Mouvement de grêve des syndicats et du personnel devant l'usine du Rousset.
C'est un véritable non-sens industriel que l'annonce qui vient d'être faite de supprimer 1 400 postes dans le monde du groupe STMicro. Alors que le gouvernement ne cesse de proclamer l'avenir numérique de notre industrie, le groupe STMicro, dont les États français et italiens sont actionnaires à hauteur de 13,77 % chacun, abandonne une activité de pointe : le développement des décodeurs numériques.
En termes d'impact immédiat sur l'emploi, c'est la suppression de 430 postes en France, essentiellement sur les sites de Crolles et Grenoble, en Isère, ainsi qu'à Paris. Mais c'est à plus long terme que va se révéler toute la portée de cette décision. « Il y a, dans le monde, une centaine d'usines de circuits électroniques de pointe.

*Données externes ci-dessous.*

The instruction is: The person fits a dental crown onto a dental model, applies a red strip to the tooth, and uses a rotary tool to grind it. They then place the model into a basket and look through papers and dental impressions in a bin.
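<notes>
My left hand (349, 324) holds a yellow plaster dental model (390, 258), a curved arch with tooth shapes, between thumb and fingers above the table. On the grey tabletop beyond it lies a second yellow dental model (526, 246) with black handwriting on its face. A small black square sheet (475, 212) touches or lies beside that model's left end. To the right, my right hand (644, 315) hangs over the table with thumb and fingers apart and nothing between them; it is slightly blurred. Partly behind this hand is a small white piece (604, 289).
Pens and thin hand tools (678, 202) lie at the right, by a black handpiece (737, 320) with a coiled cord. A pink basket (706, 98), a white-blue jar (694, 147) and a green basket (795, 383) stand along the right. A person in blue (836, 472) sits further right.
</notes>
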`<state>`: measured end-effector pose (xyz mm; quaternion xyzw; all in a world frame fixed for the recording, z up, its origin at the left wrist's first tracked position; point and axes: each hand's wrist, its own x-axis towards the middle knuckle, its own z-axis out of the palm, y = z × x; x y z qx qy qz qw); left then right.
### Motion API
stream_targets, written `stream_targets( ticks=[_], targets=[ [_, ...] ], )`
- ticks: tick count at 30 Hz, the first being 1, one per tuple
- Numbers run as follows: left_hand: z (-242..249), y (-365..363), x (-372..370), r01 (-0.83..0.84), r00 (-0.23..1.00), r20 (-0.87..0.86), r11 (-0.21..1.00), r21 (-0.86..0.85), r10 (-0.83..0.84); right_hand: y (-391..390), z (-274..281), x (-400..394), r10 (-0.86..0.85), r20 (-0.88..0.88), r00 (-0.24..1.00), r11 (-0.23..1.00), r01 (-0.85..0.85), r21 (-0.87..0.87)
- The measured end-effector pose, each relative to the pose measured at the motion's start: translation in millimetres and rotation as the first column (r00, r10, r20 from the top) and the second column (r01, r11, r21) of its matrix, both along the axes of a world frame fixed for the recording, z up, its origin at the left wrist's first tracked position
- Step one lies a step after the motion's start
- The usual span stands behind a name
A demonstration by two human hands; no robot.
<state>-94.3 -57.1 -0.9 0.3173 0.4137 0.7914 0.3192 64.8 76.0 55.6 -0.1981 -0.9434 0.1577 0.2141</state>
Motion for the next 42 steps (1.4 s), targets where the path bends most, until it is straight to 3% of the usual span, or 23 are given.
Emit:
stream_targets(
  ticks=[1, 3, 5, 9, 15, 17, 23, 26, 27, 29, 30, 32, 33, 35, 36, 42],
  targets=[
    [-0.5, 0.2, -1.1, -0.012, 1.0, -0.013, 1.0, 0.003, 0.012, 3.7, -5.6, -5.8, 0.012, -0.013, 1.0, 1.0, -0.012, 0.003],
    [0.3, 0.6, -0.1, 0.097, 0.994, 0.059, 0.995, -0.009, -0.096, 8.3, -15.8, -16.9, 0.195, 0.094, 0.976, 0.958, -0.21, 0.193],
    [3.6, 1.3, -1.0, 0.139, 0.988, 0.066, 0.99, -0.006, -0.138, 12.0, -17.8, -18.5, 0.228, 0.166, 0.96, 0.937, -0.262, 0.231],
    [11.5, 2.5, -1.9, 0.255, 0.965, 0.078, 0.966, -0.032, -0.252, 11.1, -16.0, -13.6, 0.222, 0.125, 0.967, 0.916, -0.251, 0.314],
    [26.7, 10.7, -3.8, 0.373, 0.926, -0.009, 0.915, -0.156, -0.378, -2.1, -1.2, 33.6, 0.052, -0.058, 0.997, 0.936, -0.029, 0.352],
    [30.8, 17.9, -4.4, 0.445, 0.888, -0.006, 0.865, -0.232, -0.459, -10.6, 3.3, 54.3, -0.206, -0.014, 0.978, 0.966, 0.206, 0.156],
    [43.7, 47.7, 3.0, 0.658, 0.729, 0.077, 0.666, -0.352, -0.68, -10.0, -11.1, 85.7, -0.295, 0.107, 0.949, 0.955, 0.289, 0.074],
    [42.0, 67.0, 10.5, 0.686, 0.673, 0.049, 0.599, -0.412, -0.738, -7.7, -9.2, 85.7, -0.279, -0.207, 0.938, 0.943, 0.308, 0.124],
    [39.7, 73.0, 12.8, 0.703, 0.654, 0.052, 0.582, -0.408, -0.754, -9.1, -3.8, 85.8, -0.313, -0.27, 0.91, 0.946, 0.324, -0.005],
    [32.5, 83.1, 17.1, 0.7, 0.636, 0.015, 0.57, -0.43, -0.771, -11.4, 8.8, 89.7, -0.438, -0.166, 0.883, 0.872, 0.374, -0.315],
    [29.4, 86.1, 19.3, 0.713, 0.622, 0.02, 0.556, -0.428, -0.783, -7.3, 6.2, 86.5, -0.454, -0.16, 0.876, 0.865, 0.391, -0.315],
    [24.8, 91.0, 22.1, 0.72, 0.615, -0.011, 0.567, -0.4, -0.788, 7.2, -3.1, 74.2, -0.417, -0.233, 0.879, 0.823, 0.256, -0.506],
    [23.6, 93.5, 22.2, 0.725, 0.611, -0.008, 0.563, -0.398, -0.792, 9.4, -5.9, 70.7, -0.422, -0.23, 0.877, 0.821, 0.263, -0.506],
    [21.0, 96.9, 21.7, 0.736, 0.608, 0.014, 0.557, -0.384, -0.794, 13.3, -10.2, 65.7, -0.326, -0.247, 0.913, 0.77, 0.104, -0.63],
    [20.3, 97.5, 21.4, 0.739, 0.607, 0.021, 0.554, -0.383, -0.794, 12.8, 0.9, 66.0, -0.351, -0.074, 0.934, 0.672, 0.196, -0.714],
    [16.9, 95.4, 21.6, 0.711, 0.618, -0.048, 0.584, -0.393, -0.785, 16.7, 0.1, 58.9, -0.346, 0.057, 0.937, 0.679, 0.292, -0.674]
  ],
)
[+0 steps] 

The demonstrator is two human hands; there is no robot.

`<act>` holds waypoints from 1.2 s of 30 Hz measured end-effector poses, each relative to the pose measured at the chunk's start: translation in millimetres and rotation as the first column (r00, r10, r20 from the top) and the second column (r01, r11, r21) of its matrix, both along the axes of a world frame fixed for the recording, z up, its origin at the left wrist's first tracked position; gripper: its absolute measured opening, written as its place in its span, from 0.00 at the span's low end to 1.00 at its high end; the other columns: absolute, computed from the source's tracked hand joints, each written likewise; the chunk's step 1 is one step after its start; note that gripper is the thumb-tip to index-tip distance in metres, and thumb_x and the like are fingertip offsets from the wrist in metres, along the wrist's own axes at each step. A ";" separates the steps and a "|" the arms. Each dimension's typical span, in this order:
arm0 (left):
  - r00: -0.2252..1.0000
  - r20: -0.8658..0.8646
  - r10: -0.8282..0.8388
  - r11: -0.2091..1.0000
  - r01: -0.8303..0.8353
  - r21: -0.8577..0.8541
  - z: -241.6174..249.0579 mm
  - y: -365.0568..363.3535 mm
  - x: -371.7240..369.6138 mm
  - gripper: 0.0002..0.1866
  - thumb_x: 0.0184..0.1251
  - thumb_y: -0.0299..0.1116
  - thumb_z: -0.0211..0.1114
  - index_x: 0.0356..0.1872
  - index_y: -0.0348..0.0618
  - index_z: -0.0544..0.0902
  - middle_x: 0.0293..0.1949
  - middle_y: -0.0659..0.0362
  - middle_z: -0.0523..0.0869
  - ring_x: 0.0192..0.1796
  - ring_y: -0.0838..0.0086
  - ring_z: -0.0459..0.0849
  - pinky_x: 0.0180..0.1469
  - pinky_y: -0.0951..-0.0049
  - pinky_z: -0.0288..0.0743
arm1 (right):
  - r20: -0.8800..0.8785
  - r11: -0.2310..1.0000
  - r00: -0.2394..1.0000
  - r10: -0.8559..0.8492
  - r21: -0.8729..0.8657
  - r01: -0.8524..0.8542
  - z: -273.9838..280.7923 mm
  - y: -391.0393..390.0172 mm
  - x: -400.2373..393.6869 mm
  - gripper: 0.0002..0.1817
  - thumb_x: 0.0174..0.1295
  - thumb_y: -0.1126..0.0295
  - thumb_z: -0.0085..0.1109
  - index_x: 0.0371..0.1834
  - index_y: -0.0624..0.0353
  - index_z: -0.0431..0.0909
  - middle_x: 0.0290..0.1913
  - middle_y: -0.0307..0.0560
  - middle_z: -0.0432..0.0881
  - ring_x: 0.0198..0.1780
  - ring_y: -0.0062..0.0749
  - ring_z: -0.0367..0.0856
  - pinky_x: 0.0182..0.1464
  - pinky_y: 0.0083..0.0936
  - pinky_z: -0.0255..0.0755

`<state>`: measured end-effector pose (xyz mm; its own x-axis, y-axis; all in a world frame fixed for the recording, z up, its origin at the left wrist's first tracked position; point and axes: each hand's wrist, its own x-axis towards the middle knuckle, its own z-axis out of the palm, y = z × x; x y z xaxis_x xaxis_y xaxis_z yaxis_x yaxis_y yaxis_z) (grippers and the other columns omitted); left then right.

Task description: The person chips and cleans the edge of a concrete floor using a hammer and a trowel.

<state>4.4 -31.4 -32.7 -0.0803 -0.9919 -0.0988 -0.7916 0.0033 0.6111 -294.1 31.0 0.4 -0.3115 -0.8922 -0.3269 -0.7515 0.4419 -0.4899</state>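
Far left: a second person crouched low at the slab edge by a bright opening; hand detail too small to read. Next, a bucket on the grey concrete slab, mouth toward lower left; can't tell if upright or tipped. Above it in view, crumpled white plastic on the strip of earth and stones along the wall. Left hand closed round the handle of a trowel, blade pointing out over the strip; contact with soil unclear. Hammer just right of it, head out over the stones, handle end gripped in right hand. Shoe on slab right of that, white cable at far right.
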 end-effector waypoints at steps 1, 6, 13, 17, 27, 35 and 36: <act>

Seulement trois d'entre-elles sont en Europe et en plus elles sont menacées, explique Marc Leroux de la CGT Microelectronics. La casse des activités de STMicro va mettre en péril l'indépendance technologique européenne et la capacité de développer des circuits complexes, avec des conséquences dans de multiples domaines tels que la Défense… »
LA BATAILLE SE POURSUIT
En effet, il n'est aujourd'hui aucun grand secteur d'activité qui puisse se passer de puces électroniques. Malgré une bataille menée depuis de longs mois, et de multiples rendez-vous avec le cabinet d'Emmanuel Macron, le gouvernement n'entend guère les arguments des syndicats et leur bien fondé.
Plusieurs actions ont eu lieu à Grenoble, ces derniers jours, dont un rassemblement à l'appel de la CGT qui a réuni 200 personnes. Des représentants CGT du CEA, de Thales, de l'université de Grenoble et de ST Crolles ont pris la parole pour exprimer leur solidarité, mais aussi dénoncer le scandale des subventions publiques accordées dans le cadre des plans Nano 2012 et Nano 2017.
La bataille intersyndicale menée depuis deux ans a permis de gagner l'idée qu'il n'y ait pas de licenciements secs chez STMicro, mais des départs volontaires et des mutations. Cependant, la CGT ne se résout pas à l'abandon des aspects de développement des technologies de pointe. Il s'agit de répondre aux besoins en matière de microprocesseurs, de téléphonie… Cette mauvaise décision de l’entreprise va générer une perte de compétence en matière de production industrielle. S'agissant d'une question d'indépendance stratégique, la balle est aujourd'hui dans le camp du gouvernement.